• ASSIGNED TASK: Copy the listing below exactly. Pictures stay out of it.

• GIVEN DATA:

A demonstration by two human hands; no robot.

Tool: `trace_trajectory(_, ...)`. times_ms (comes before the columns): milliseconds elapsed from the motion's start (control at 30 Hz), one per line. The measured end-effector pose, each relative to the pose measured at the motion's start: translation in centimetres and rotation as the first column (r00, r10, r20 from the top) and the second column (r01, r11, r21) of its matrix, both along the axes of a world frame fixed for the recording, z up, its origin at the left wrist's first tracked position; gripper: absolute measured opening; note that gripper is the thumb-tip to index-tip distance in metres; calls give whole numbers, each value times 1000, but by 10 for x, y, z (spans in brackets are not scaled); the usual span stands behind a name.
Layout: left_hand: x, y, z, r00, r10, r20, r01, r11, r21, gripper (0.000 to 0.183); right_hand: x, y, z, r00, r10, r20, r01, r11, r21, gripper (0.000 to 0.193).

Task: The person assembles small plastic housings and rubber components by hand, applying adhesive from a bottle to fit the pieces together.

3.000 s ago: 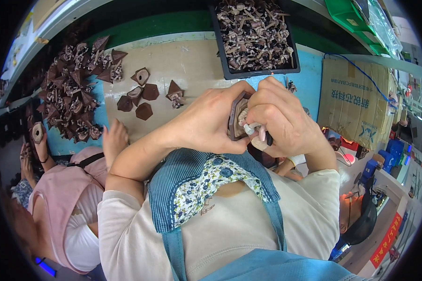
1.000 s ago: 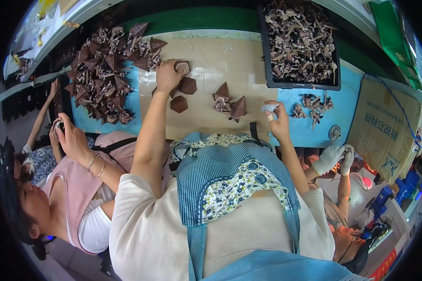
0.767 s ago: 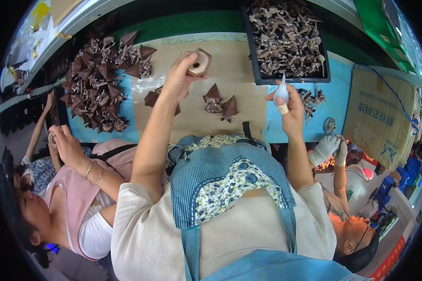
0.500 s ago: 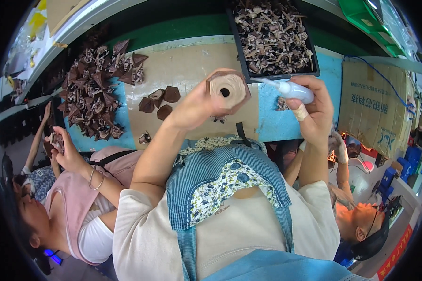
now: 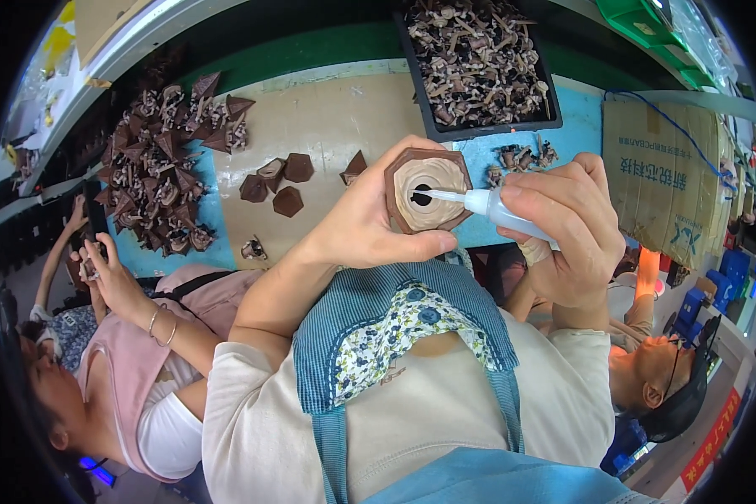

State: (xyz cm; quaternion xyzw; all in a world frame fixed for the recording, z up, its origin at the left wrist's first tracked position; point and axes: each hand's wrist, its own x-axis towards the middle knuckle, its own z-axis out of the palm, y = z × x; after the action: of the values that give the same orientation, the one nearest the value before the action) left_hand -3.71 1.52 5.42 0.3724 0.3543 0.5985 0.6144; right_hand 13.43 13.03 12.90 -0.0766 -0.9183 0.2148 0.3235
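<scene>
Glue nozzle at the centre hole of a brown hexagonal piece, held up over the bench.

The left hand (image 5: 370,223) is closed around the hexagonal piece (image 5: 427,190), its tan inner face turned up, above the bench's near edge; the right hand (image 5: 567,227) grips a small white squeeze bottle (image 5: 500,208) whose tip sits at the piece's dark hole. Gluing of this piece looks under way, not finished. A few loose brown pieces (image 5: 275,181) lie mid-bench (image 5: 336,118), seemingly still to be done. A large heap of brown parts (image 5: 164,164) fills the left end, and a black tray (image 5: 479,59) of small parts stands at the far edge.
</scene>
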Motion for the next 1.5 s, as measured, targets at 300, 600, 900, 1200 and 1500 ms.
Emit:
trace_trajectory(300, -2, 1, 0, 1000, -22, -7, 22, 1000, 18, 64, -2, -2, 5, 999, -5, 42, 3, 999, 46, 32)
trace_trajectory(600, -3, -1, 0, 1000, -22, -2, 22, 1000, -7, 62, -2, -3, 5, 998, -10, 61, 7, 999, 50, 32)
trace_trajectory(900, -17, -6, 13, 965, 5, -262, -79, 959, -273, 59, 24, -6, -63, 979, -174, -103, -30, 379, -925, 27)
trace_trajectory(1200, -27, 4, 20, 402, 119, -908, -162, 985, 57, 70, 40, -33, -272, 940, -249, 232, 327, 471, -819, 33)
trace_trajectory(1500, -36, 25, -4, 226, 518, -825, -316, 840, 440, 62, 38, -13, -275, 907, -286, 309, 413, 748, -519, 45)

• TASK SOLUTION:
A demonstration by two human hands; no robot.

Tool: `trace_trajectory(_, ...)`. times_ms (comes before the columns): milliseconds elapsed from the motion's start (control at 30 Hz), one per line. The measured end-effector pose, each relative to the pose measured at the motion's start: translation in centimetres and rotation as the first column (r00, r10, r20 from the top) and the second column (r01, r11, r21) of its matrix, both along the axes of a world frame fixed for the recording, z up, its origin at the left wrist's first tracked position; gripper: absolute measured opening; note that gripper is the thumb-tip to index-tip distance in metres; calls give whole numbers, each value times 1000, but by 10 for x, y, z (spans in brackets are not scaled); the usual span stands behind a name.
Layout: left_hand: x, y, z, r00, r10, r20, r01, r11, r21, gripper (0.000 to 0.183); right_hand: x, y, z, r00, r10, r20, r01, r11, r21, gripper (0.000 to 0.193).

Task: The person assembles small plastic housings and rubber components by hand, applying adhesive from a bottle to fit the pieces together.

3.000 s ago: 
1.000 s ago: 
0.767 s ago: 
0.500 s ago: 
now: 

State: (xyz cm; quaternion xyzw; all in a world frame fixed for the recording, z up, its origin at the left wrist's first tracked position; point and axes: each hand's wrist, its own x-axis towards the middle knuckle, its own z-axis out of the palm, y = z × x; after the action: of the values that give the same orientation, the one nearest the value before the action) left_hand -3.71 1.52 5.42 0.3724 0.3543 0.5985 0.6144; right_hand 13.43 13.03 12.90 -0.0766 -0.9183 0.2148 0.3235
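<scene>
Glue nozzle at the centre hole of a brown hexagonal piece, held up over the bench.

The left hand (image 5: 370,223) is closed around the hexagonal piece (image 5: 427,190), its tan inner face turned up, above the bench's near edge; the right hand (image 5: 567,227) grips a small white squeeze bottle (image 5: 500,208) whose tip sits at the piece's dark hole. Gluing of this piece looks under way, not finished. A few loose brown pieces (image 5: 275,181) lie mid-bench (image 5: 336,118), seemingly still to be done. A large heap of brown parts (image 5: 164,164) fills the left end, and a black tray (image 5: 479,59) of small parts stands at the far edge.
</scene>
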Motion for the next 1.5 s, as measured, targets at 300, 600, 900, 1200 and 1500 ms.
Emit:
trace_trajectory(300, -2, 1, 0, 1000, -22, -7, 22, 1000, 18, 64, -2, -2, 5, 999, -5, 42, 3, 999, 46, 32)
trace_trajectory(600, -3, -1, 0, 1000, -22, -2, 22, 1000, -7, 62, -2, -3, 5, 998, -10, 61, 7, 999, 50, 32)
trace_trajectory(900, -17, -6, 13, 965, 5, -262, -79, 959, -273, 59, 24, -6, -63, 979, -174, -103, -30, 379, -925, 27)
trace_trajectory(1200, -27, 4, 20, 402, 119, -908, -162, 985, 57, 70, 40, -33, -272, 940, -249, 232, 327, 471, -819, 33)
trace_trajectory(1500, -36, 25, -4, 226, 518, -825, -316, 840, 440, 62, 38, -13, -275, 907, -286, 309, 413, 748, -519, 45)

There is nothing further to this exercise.